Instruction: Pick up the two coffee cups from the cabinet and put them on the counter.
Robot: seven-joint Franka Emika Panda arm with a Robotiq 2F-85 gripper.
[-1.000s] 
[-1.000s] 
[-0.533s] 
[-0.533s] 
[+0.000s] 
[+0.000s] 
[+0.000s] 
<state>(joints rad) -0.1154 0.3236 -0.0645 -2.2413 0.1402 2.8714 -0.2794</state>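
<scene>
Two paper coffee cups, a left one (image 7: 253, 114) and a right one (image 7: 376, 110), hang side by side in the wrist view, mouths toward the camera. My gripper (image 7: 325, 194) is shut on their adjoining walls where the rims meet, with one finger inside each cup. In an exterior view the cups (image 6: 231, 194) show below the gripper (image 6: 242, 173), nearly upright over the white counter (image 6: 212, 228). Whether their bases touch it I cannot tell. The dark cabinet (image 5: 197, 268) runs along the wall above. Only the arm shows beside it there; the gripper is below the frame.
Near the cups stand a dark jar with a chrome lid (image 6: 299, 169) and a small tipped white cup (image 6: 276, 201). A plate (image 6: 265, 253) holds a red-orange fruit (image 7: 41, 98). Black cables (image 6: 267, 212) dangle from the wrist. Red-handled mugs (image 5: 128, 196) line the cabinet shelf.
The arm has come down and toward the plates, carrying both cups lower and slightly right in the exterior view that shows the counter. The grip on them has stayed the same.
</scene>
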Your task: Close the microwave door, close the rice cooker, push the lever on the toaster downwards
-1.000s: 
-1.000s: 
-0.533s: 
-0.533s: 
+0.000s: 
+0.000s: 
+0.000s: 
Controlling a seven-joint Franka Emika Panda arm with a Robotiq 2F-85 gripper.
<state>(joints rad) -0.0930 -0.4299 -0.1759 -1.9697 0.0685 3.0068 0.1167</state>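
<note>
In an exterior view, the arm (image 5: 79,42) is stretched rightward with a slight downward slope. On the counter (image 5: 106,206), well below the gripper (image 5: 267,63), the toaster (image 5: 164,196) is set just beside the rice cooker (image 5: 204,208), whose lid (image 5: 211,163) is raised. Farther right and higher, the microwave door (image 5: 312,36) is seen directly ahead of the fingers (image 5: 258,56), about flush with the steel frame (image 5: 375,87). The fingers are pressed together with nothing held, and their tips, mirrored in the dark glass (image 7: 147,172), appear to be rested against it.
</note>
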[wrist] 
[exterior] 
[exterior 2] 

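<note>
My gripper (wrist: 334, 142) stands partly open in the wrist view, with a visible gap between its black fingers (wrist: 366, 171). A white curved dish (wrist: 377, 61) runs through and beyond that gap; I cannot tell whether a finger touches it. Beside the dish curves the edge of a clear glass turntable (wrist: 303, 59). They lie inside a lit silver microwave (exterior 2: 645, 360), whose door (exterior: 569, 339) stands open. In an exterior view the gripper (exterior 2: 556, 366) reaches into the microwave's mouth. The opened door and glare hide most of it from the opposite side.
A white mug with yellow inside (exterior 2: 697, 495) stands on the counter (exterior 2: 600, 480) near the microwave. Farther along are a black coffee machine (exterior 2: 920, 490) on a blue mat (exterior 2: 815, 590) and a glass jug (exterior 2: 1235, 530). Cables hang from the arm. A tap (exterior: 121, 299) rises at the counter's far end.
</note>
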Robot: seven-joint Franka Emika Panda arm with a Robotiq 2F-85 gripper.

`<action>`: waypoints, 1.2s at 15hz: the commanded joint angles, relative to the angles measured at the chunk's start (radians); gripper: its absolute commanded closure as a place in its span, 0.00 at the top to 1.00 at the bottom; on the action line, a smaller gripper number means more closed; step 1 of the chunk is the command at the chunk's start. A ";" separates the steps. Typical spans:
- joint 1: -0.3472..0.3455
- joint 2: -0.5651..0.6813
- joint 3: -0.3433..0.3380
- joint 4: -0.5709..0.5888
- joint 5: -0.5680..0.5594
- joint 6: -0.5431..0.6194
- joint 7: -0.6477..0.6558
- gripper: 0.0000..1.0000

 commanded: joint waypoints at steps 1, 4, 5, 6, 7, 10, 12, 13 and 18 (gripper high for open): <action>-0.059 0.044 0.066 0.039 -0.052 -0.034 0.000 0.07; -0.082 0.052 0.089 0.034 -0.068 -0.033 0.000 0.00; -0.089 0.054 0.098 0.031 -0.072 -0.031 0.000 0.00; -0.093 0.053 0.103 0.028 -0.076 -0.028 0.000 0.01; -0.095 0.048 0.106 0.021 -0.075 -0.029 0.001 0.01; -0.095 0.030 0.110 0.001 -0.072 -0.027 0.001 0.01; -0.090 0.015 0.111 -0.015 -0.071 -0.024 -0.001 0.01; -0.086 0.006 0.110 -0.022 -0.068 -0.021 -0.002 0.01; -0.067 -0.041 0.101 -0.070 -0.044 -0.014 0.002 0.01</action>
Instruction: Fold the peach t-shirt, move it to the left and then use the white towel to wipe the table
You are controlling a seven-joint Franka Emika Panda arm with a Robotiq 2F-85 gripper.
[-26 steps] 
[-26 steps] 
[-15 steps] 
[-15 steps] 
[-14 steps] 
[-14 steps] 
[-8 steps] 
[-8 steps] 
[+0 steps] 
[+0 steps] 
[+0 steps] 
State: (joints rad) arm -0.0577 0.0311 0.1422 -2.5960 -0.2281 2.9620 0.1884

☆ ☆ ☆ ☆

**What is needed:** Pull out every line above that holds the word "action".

**Task response:**
`<action>`: waypoints, 1.2s at 15hz: the commanded joint angles, relative to the angles measured at the chunk's start (radians); gripper: its absolute commanded closure as a place in its span, 0.00 at the top to 1.00 at the bottom; on the action line, a smaller gripper number means more closed; step 1 of the chunk is the command at the chunk's start. A ";" separates the steps. Typical spans:
 commanded: joint waypoints at steps 1, 4, 5, 6, 7, 10, 12, 13 and 18 (gripper high for open): <action>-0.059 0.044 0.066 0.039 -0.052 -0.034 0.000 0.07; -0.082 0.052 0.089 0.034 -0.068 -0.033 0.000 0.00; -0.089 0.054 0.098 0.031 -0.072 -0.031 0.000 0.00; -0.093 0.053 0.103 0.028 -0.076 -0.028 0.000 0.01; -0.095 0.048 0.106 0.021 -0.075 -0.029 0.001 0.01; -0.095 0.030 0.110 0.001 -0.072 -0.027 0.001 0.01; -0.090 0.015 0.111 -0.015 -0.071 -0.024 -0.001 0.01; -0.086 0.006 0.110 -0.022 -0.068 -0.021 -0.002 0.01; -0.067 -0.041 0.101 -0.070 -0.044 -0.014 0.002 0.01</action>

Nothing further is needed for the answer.